C’est pourquoi il faut adopter l’autogouvernance et l’autogestion, où le pouvoir de décision est décentralisé. D’ailleurs, comme nous l’avons vu dans d’autres travaux, c’est le modèle et la tendance forte pour les entreprises qui réussissent. Toutefois, pour prendre de bonnes décisions, les personnes à qui la gestion locale est transférée doivent comprendre correctement ce qui se passe autour d’elles. Pour cela, il faut leur donner les connaissances nécessaires…
Ainsi, la Loi du Temps est un impératif très fort qui entraîne de nombreuses conséquences très sérieuses.
5. La crise de l’éducation
La Loi du Temps explique également pourquoi les programmes scolaires ne sont plus adaptés aux besoins de la société. Prenons l’histoire : on apprenait l’histoire ancienne, médiévale, moderne. Maintenant, il faudrait apprendre le postmoderne, avec toutes les révolutions technologiques et sociétales que nous vivons. Faute de temps, on tend à rendre le programme plus dense ou à allonger la durée des études. Mais cette approche n’est plus adaptée.
Pendant que vous enseignez à quelqu’un à l’université pendant cinq ans une matière ou une technologie, celle-ci aura eu le temps de changer. À sa sortie, le pauvre étudiant qui a absorbé toutes ces vastes connaissances s’apercevra qu’elles sont devenues… obsolètes.
La solution n’est pas d’accumuler les faits, mais de donner des méthodes – des méthodes qui serviront chaque fois que la personne se trouvera dans une situation nouvelle, où elle devra comprendre, trouver et assimiler les connaissances nécessaires, et prendre des décisions appropriées.
Cela exige un changement radical de comportement : les générations actuelles et futures doivent étudier et apprendre toute leur vie.
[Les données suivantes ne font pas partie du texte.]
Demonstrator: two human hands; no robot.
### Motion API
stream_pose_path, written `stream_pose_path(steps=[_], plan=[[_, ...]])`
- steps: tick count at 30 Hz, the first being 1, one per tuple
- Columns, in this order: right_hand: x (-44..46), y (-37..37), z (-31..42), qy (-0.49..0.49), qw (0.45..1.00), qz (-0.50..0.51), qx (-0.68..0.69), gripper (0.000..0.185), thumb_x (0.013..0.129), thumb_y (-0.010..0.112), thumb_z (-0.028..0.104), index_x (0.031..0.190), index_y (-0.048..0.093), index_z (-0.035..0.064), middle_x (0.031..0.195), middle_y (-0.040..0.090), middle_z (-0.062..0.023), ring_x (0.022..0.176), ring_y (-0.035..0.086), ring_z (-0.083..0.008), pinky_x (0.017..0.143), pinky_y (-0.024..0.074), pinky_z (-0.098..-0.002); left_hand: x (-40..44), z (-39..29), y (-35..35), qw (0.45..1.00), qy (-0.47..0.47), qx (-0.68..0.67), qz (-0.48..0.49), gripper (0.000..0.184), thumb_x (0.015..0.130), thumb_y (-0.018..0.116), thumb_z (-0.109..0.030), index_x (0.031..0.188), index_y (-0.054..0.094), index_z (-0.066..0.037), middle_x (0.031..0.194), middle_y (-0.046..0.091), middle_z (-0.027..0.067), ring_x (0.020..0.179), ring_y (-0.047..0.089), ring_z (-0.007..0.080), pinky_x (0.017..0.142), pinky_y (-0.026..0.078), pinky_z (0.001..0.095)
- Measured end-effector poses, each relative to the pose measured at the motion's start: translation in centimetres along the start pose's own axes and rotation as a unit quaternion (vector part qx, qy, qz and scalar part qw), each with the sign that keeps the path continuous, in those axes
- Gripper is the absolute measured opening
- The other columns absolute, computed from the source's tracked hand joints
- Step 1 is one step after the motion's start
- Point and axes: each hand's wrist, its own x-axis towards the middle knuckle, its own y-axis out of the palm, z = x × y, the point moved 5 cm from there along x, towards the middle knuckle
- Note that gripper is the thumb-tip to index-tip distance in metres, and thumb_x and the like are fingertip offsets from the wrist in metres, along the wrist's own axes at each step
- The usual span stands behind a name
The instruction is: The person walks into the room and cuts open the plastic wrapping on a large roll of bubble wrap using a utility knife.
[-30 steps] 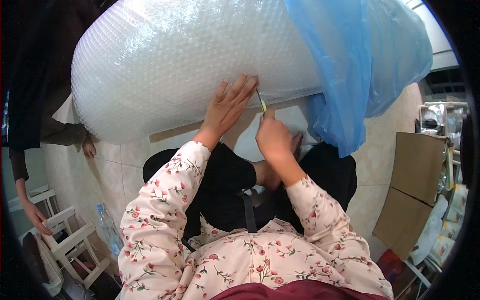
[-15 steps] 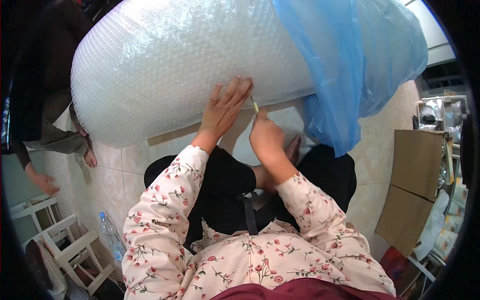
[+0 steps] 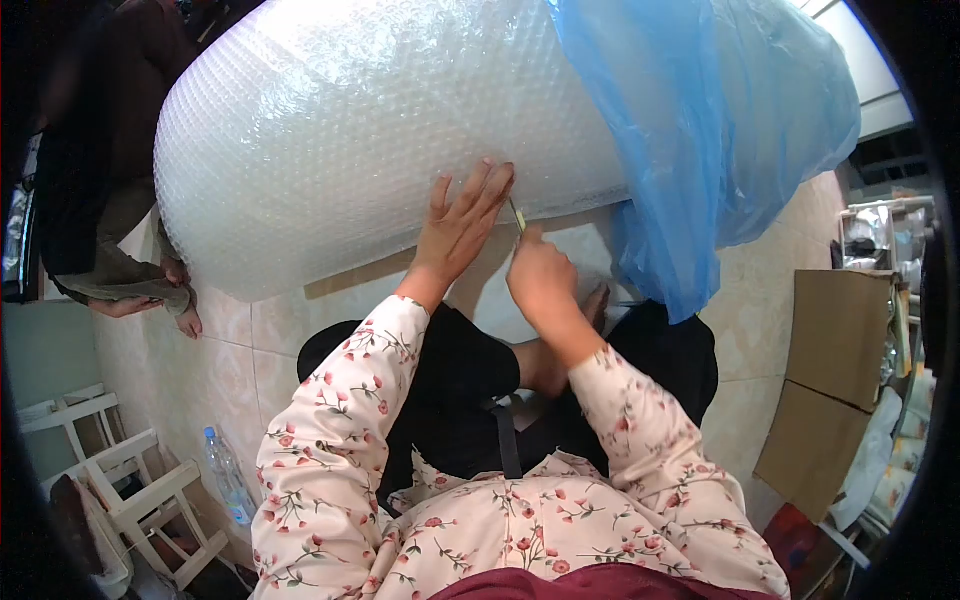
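A big roll of bubble wrap (image 3: 350,130) lies across the floor in front of me, its right part covered by a blue plastic bag (image 3: 680,150). My left hand (image 3: 462,225) rests flat on the roll's near side, fingers stretched out and a little apart. Just right of those fingertips, my right hand (image 3: 541,270) is closed around a slim cutter knife (image 3: 520,219) with a yellowish part. Its tip points at the lower edge of the wrap; whether the blade touches the film I cannot tell.
Another person (image 3: 120,200) in dark clothes is at the left, bare feet on the tiles. A water bottle (image 3: 228,475) stands near a white rack (image 3: 130,465) at lower left. On the right, a cardboard sheet (image 3: 825,380) leans against shelves of packaged goods.
Both hands and the knife appear slightly lower and to the right, as does the whole scene. The other person's lowered hand has left its spot at the far left.
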Motion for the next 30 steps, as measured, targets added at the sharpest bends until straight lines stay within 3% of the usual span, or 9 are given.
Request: stream_pose_path(steps=[5, 8, 13, 18, 24, 26, 28, 30], plan=[[0.0, 0.7, 0.4, -0.015, 1.000, -0.008, -0.007, 0.022, 0.077, 0.041, 0.008, 0.098, 0.043, 0.0000, 0.078, 0.059, -0.0196, 0.076, 0.059, -0.0343, 0.066, 0.0473, -0.0404, 0.0, 0.4, 0.7, 1.000, -0.006, 0.017, 0.009, 0.039, 0.074, 0.043, -0.023, 0.113, 0.048, -0.024, 0.127, 0.030, -0.0102, 0.121, 0.022, 0.0087, 0.098, 0.006, 0.0442], [-0.8, 0.8, -0.2, 0.010, 0.999, 0.004, 0.032, 0.019, 0.078, 0.041, 0.011, 0.092, 0.043, -0.0013, 0.077, 0.058, -0.0233, 0.075, 0.057, -0.0387, 0.067, 0.0448, -0.0454, 0.0, 0.4, 0.3, 0.999, 0.000, 0.032, -0.021, 0.039, 0.073, 0.044, -0.022, 0.112, 0.048, -0.024, 0.127, 0.030, -0.0099, 0.119, 0.024, 0.0088, 0.098, 0.008, 0.0443], [2.3, 1.7, 0.9, -0.033, 0.999, -0.031, 0.028, 0.020, 0.077, 0.042, 0.011, 0.093, 0.042, -0.0014, 0.076, 0.057, -0.0241, 0.073, 0.057, -0.0386, 0.066, 0.0449, -0.0455, -0.1, 0.2, 0.9, 1.000, -0.021, 0.007, 0.015, 0.039, 0.072, 0.045, -0.021, 0.111, 0.048, -0.021, 0.125, 0.032, -0.0089, 0.120, 0.024, 0.0100, 0.098, 0.008, 0.0448], [-0.9, 2.3, -1.1, -0.037, 0.999, -0.024, 0.018, 0.021, 0.080, 0.041, 0.017, 0.093, 0.041, 0.0007, 0.072, 0.057, -0.0241, 0.070, 0.057, -0.0396, 0.064, 0.0438, -0.0475, 0.0, 0.9, 0.8, 0.999, -0.013, 0.033, -0.015, 0.041, 0.073, 0.044, -0.020, 0.113, 0.047, -0.019, 0.125, 0.032, -0.0072, 0.120, 0.024, 0.0122, 0.097, 0.009, 0.0453], [-3.0, 1.2, -5.0, -0.086, 0.995, -0.042, 0.029, 0.024, 0.083, 0.041, 0.026, 0.094, 0.041, 0.0048, 0.067, 0.057, -0.0221, 0.066, 0.056, -0.0400, 0.061, 0.0423, -0.0483, 0.0, 1.6, -0.7, 0.991, -0.023, -0.107, 0.080, 0.053, 0.072, 0.053, -0.022, 0.122, 0.037, -0.014, 0.131, 0.028, -0.0017, 0.124, 0.019, 0.0188, 0.099, 0.007, 0.0462], [-3.5, 1.1, -6.0, -0.104, 0.992, -0.065, 0.039, 0.026, 0.082, 0.042, 0.029, 0.094, 0.041, 0.0055, 0.066, 0.056, -0.0215, 0.065, 0.055, -0.0394, 0.059, 0.0421, -0.0474, -2.4, 3.8, -2.3, 0.967, -0.074, -0.241, 0.041, 0.064, 0.071, 0.056, -0.028, 0.127, 0.029, -0.012, 0.135, 0.023, 0.0034, 0.126, 0.014, 0.0248, 0.100, 0.005, 0.0462], [-3.6, -0.1, -6.6, -0.120, 0.983, -0.105, 0.094, 0.029, 0.080, 0.045, 0.030, 0.094, 0.041, 0.0048, 0.061, 0.056, -0.0174, 0.059, 0.054, -0.0393, 0.057, 0.0416, -0.0480, -5.8, 7.4, -2.1, 0.972, -0.137, -0.190, 0.003, 0.070, 0.072, 0.057, -0.033, 0.129, 0.023, -0.010, 0.135, 0.020, 0.0069, 0.127, 0.011, 0.0271, 0.100, 0.005, 0.0454], [-2.9, -2.0, -6.5, -0.142, 0.971, -0.142, 0.129, 0.030, 0.079, 0.047, 0.030, 0.094, 0.040, 0.0046, 0.062, 0.056, -0.0168, 0.059, 0.054, -0.0394, 0.057, 0.0412, -0.0482, -9.7, 12.5, -1.7, 0.942, -0.295, -0.149, -0.062, 0.070, 0.075, 0.056, -0.036, 0.129, 0.023, -0.007, 0.135, 0.021, 0.0091, 0.125, 0.015, 0.0272, 0.100, 0.006, 0.0437]])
La vie doit être considérée comme un chemin d’apprentissage continu.
6. La tension entre élites et population
Au quotidien, une part croissante de la population comprend intuitivement ces changements, car les gens ont besoin de s’adapter pour nourrir leurs enfants et s’occuper de leurs proches. Or, les élites qui les gouvernent au jour le jour s’accrochent à l’ancien système. La fine couche de la plus haute élite, au sommet de la pyramide, comprend également la situation. Mais pour bien faire son travail, elle a besoin de s’appuyer à la fois sur les élites intermédiaires et sur les masses. Elle se trouve ainsi dans une position de grand écart, car la large couche des élites intermédiaires veut rester où elle est, tandis que la majorité de la population avance de plus en plus loin.
Conclusion : un impératif stratégique
La Loi du Temps n’est pas une théorie abstraite. C’est une description rigoureuse de la dynamique informationnelle dans laquelle nous sommes plongés. Ses conséquences sont multiples et touchent tous les aspects de la vie économique et sociale :
- Pour les entreprises : elles doivent décentraliser leurs décisions, former en continu leurs équipes, et accepter que les modèles hiérarchiques traditionnels soient devenus inopérants.
- Pour les États : la gouvernance centralisée et la régulation par la loi seule ne fonctionnent plus. Il faut investir dans la formation méthodologique des citoyens et déléguer l’autonomie décisionnelle.
- Pour les individus : l’apprentissage tout au long de la vie n’est plus une option – c’est une condition de survie professionnelle et personnelle.
Le nouvel état informationnel exige l’amélioration de la qualité de gouvernance à tous les niveaux. Cela signifie qu’il faut donner à tous une méthodologie permettant d’avoir une vision et une compréhension complètes du monde qui nous entoure – depuis les processus globaux de la planète, de l’univers, de la biosphère, jusqu’aux systèmes sociaux, du plus grand au plus petit.
La Loi du Temps est un impératif. S’y adapter est la condition de notre résilience collective.
Les opinions exprimées dans cet article sont personnelles à l’auteur et reflètent son analyse à la date de rédaction.